WHAT YOU ARE ASKED TO DO:
The copy you give must match the listing below exactly and contain no pictures.

DATA:
== Segment start ==

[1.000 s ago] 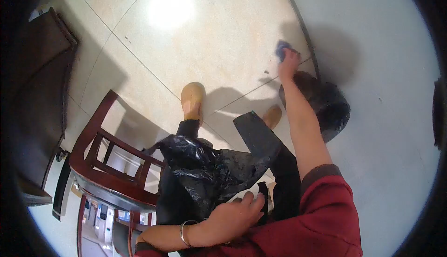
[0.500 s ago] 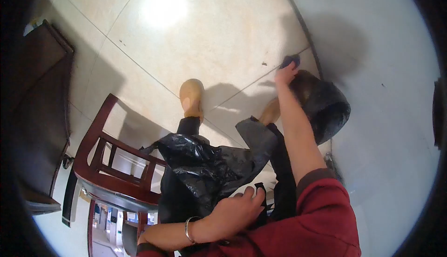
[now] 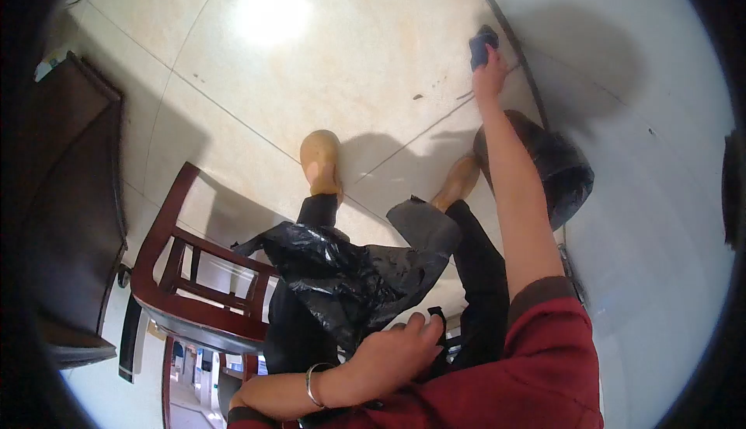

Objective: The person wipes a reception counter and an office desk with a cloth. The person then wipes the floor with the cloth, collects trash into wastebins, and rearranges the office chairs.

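My right hand reaches far out over the floor beside the wall, closed on a dark folded cloth-like piece; its exact kind is unclear. Below that arm stands a round bin with a black plastic liner, partly covered by the forearm. Across my lap lies a crumpled black plastic bag, with a duller dark flap at its right end. My left hand, with a silver bracelet at the wrist, rests near my lap. Its fingers curl round a small black piece that I cannot make out.
A dark red wooden chair stands close on my left, with a dark brown piece of furniture beyond it. The pale wall borders the right side. Small dark specks lie on the tiled floor.
My right hand has moved farther forward along the wall, away from the bin, carrying the dark piece. My left hand and the black bag stay nearly where they were.
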### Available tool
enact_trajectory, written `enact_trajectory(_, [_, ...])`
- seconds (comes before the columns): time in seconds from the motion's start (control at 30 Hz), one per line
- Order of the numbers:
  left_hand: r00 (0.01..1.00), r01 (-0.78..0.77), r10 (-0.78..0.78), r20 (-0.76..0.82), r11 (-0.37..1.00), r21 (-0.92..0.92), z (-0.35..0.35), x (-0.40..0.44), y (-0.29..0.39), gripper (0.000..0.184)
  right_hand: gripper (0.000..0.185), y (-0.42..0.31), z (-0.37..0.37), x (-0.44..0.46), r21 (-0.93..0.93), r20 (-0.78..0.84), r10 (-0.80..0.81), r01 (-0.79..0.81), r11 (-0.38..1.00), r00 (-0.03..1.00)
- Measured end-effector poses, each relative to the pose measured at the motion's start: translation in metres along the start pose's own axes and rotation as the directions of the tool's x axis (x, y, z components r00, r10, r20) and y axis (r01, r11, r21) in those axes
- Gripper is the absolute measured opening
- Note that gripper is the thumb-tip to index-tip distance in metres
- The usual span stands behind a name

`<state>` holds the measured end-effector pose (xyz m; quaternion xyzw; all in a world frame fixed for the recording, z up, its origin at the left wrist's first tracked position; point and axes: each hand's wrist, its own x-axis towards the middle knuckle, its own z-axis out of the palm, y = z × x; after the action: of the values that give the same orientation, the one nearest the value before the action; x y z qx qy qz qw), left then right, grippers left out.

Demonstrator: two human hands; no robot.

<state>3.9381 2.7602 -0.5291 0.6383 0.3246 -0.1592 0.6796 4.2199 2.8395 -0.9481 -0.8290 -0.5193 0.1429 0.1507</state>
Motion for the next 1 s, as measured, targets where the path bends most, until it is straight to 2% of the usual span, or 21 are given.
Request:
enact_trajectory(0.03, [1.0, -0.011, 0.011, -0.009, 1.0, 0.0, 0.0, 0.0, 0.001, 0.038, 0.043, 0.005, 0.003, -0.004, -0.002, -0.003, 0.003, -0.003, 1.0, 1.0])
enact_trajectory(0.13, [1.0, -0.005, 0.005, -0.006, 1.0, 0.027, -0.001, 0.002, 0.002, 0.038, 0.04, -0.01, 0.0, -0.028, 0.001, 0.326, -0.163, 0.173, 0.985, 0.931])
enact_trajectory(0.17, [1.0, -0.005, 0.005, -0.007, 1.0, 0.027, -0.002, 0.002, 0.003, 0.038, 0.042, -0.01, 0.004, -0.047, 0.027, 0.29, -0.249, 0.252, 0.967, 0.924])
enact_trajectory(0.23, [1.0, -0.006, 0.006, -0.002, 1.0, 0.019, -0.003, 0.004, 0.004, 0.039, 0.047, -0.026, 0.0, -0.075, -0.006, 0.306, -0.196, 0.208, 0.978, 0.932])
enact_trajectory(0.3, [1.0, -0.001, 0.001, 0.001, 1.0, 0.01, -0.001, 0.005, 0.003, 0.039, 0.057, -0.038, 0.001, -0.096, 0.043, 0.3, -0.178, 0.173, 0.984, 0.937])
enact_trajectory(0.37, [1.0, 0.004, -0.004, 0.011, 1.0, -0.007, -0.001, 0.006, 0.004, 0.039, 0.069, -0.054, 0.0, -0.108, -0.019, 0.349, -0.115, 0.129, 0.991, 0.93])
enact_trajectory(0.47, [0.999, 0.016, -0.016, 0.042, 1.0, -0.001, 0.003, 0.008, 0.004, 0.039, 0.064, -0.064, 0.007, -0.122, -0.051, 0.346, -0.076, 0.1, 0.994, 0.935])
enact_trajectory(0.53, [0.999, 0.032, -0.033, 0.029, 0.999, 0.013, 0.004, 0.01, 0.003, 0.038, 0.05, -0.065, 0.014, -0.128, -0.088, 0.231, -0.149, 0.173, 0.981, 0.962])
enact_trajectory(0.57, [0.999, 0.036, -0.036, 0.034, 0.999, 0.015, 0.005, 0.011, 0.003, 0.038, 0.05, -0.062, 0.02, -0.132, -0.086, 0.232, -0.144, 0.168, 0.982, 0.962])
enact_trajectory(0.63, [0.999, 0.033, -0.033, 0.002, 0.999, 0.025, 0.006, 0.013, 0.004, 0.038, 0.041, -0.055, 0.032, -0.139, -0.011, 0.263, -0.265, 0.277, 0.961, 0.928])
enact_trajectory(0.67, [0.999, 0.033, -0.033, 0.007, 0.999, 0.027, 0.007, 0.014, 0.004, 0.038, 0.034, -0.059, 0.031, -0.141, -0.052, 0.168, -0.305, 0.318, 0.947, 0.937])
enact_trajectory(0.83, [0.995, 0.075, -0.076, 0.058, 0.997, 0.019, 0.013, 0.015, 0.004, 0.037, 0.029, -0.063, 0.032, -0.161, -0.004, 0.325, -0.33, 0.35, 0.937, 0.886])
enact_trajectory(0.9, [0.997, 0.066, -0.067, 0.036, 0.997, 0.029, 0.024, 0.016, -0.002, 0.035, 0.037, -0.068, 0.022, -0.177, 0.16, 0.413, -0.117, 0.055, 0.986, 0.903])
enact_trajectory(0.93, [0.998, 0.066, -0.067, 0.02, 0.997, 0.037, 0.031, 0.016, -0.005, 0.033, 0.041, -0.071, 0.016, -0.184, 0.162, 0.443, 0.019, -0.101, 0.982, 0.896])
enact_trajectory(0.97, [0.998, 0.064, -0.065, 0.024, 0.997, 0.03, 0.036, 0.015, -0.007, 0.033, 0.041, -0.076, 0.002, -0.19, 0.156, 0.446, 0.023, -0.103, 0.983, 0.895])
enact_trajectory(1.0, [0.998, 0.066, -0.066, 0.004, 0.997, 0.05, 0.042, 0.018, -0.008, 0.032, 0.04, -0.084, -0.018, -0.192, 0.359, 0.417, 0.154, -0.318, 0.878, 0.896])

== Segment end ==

ANSWER TO THE PROBLEM:
[1.000 s ago] 
[0.500 s ago] 
[now] 

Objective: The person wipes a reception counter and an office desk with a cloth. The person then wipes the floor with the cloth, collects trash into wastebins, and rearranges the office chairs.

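My right hand reaches far out over the floor beside the wall, closed on a dark folded cloth-like piece; its exact kind is unclear. Below that arm stands a round bin with a black plastic liner, partly covered by the forearm. Across my lap lies a crumpled black plastic bag, with a duller dark flap at its right end. My left hand, with a silver bracelet at the wrist, rests near my lap. Its fingers curl round a small black piece that I cannot make out.
A dark red wooden chair stands close on my left, with a dark brown piece of furniture beyond it. The pale wall borders the right side. Small dark specks lie on the tiled floor.
My right hand has moved farther forward along the wall, away from the bin, carrying the dark piece. My left hand and the black bag stay nearly where they were.
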### Available tool
enact_trajectory, written `enact_trajectory(_, [_, ...])`
- seconds (comes before the columns): time in seconds from the motion's start (control at 30 Hz), one per line
- Order of the numbers:
  left_hand: r00 (0.01..1.00), r01 (-0.78..0.77), r10 (-0.78..0.78), r20 (-0.76..0.82), r11 (-0.37..1.00), r21 (-0.92..0.92), z (-0.35..0.35), x (-0.40..0.44), y (-0.29..0.39), gripper (0.000..0.184)
  right_hand: gripper (0.000..0.185), y (-0.42..0.31), z (-0.37..0.37), x (-0.44..0.46), r21 (-0.93..0.93), r20 (-0.78..0.84), r10 (-0.80..0.81), r01 (-0.79..0.81), r11 (-0.38..1.00), r00 (-0.03..1.00)
- Measured end-effector poses, each relative to the pose measured at the motion's start: translation in metres along the start pose's own axes and rotation as the directions of the tool's x axis (x, y, z components r00, r10, r20) and y axis (r01, r11, r21) in those axes
- Gripper is the absolute measured opening
- Note that gripper is the thumb-tip to index-tip distance in metres
- The usual span stands behind a name

`<state>` holds the measured end-effector pose (xyz m; quaternion xyzw; all in a world frame fixed for the recording, z up, its origin at the left wrist's first tracked position; point and axes: each hand's wrist, its own x-axis towards the middle knuckle, its own z-axis out of the palm, y = z × x; after the action: of the values that give the same orientation, the one nearest the value before the action; x y z qx qy qz qw), left then right, grippers left out.

Demonstrator: two human hands; no robot.

<state>3.9381 2.7602 -0.5291 0.6383 0.3246 -0.1592 0.6796 4.2199 2.8395 -0.9481 -0.8290 -0.5193 0.1429 0.1507</state>
Motion for the next 1 s, as measured, targets where the path bends most, until it is straight to 2% of the usual span, or 21 are given.
Request:
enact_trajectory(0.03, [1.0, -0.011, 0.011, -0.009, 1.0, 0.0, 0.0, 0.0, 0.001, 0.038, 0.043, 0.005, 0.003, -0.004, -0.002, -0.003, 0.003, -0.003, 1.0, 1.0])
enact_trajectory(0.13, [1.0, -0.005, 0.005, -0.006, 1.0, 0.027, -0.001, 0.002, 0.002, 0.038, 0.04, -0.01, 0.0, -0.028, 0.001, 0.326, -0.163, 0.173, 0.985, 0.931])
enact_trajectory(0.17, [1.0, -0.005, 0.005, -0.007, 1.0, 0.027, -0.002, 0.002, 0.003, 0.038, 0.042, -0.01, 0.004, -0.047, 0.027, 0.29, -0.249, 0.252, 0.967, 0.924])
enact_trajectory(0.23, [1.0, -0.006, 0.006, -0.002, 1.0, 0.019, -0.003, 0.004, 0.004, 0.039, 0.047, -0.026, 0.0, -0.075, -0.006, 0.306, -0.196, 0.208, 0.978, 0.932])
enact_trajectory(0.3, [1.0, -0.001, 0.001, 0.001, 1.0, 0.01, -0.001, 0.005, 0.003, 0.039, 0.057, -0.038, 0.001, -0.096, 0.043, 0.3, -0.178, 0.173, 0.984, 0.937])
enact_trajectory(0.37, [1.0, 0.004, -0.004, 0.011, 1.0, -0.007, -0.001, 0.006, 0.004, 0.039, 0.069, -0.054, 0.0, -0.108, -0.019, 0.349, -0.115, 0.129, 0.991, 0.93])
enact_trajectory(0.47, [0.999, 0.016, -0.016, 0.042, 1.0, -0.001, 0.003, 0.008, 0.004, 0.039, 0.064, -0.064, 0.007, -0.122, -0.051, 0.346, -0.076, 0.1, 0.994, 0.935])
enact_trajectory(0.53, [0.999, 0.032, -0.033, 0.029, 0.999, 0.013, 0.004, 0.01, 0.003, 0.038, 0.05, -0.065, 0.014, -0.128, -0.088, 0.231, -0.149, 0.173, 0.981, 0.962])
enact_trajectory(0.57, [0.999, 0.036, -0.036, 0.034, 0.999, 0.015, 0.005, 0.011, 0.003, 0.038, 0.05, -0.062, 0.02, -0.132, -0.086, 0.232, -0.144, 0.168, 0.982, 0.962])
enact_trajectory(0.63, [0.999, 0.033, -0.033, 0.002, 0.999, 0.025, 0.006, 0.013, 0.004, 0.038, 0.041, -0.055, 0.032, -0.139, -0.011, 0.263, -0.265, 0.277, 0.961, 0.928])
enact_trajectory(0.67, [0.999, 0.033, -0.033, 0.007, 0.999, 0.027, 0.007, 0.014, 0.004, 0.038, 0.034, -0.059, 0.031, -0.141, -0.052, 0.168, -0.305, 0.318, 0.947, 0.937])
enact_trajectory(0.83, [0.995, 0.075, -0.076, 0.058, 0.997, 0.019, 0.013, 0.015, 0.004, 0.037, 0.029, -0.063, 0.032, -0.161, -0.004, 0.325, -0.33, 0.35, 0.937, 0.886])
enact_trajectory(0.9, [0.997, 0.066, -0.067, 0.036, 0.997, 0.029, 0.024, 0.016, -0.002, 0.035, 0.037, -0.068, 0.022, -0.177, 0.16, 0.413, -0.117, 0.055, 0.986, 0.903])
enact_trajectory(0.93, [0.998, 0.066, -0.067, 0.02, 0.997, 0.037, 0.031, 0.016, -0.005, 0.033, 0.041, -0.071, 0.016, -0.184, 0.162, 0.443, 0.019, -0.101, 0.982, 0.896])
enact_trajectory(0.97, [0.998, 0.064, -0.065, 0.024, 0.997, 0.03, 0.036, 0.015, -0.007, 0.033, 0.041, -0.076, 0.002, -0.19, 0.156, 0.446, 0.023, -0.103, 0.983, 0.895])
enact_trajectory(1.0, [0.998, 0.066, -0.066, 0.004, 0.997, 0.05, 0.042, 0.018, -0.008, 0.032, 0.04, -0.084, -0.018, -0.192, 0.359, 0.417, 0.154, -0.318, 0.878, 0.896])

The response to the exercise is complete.